WHAT IS BEING ASKED — Could you restate the data word for word and drop the pictures?

GIVEN DATA —
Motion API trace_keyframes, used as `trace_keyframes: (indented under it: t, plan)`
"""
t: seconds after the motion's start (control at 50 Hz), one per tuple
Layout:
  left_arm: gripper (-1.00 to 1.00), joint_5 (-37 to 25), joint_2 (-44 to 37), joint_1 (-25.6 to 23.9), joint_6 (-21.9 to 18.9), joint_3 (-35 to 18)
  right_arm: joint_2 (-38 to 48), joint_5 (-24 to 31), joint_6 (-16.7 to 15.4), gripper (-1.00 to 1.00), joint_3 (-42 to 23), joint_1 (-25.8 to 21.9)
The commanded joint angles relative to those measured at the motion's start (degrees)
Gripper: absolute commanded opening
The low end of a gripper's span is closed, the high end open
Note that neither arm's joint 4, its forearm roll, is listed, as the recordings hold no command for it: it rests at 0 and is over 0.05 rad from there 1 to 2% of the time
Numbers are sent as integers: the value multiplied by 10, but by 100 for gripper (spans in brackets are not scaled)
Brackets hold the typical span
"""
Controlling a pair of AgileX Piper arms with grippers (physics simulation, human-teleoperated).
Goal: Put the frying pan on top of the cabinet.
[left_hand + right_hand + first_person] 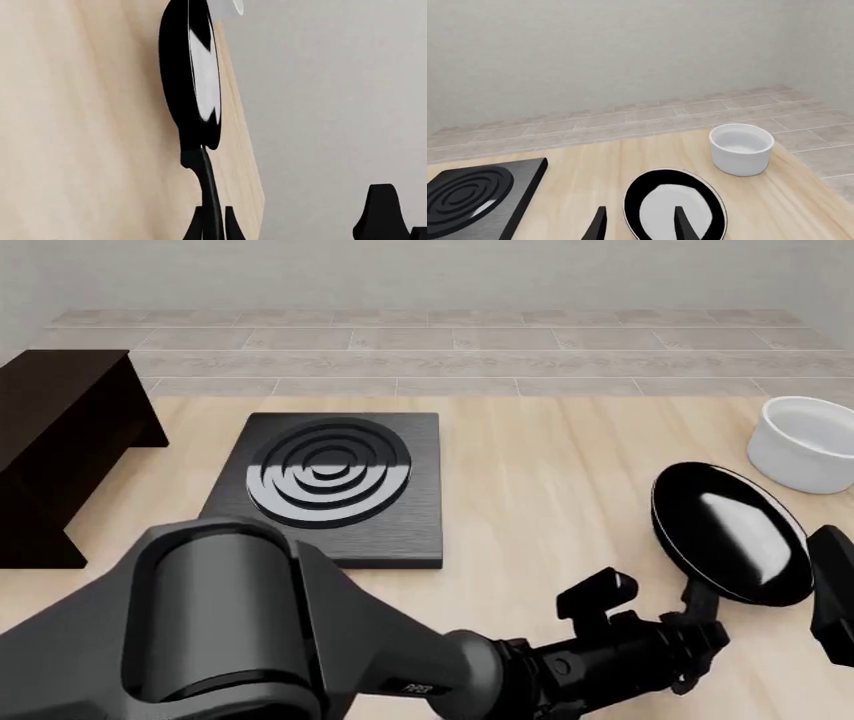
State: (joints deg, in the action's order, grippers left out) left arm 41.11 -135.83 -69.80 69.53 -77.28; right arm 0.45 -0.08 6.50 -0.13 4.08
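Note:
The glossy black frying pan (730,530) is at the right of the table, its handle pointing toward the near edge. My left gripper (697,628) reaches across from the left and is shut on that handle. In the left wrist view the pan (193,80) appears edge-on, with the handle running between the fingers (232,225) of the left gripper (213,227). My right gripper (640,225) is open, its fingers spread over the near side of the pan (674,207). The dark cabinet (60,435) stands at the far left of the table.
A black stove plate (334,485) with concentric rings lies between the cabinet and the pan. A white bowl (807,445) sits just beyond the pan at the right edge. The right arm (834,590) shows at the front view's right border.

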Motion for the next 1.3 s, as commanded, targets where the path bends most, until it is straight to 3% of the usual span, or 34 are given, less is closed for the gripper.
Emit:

SOLUTION TO THIS TASK —
Motion API trace_keyframes, used as `trace_keyframes: (indented under it: t, plan)`
"""
t: seconds after the motion's start (control at 50 Hz), one per tuple
Layout:
  left_arm: gripper (-1.00 to 1.00), joint_5 (-37 to 25), joint_2 (-44 to 37), joint_1 (-25.6 to 23.9), joint_6 (-21.9 to 18.9), joint_3 (-35 to 18)
  right_arm: joint_2 (-38 to 48), joint_5 (-24 to 31), joint_6 (-16.7 to 15.4), gripper (-1.00 to 1.00), joint_3 (-42 to 23), joint_1 (-25.8 to 21.9)
The commanded joint angles relative to those measured at the motion's start (degrees)
Gripper: absolute commanded opening
The low end of a gripper's span is closed, the high end open
Note that neither arm's joint 4, its forearm roll, is listed, as the recordings hold no command for it: it rests at 0 and is over 0.05 rad from there 1 to 2% of the time
Numbers are sent as integers: the value multiplied by 10, but by 100 for gripper (spans in brackets are not scaled)
Brackets hold the typical span
"""
Controlling a pair of AgileX Piper arms with grippers (physics simulation, human-teleoperated).
Goal: Put the frying pan on top of the cabinet.
[left_hand + right_hand + first_person] 
State: (joints deg, in the action's order, grippers left out) left arm 41.11 -135.83 -69.80 69.53 -77.28; right arm 0.45 -0.08 6.50 -0.13 4.08
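Note:
The glossy black frying pan (730,530) is at the right of the table, its handle pointing toward the near edge. My left gripper (697,628) reaches across from the left and is shut on that handle. In the left wrist view the pan (193,80) appears edge-on, with the handle running between the fingers (232,225) of the left gripper (213,227). My right gripper (640,225) is open, its fingers spread over the near side of the pan (674,207). The dark cabinet (60,435) stands at the far left of the table.
A black stove plate (334,485) with concentric rings lies between the cabinet and the pan. A white bowl (807,445) sits just beyond the pan at the right edge. The right arm (834,590) shows at the front view's right border.
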
Motion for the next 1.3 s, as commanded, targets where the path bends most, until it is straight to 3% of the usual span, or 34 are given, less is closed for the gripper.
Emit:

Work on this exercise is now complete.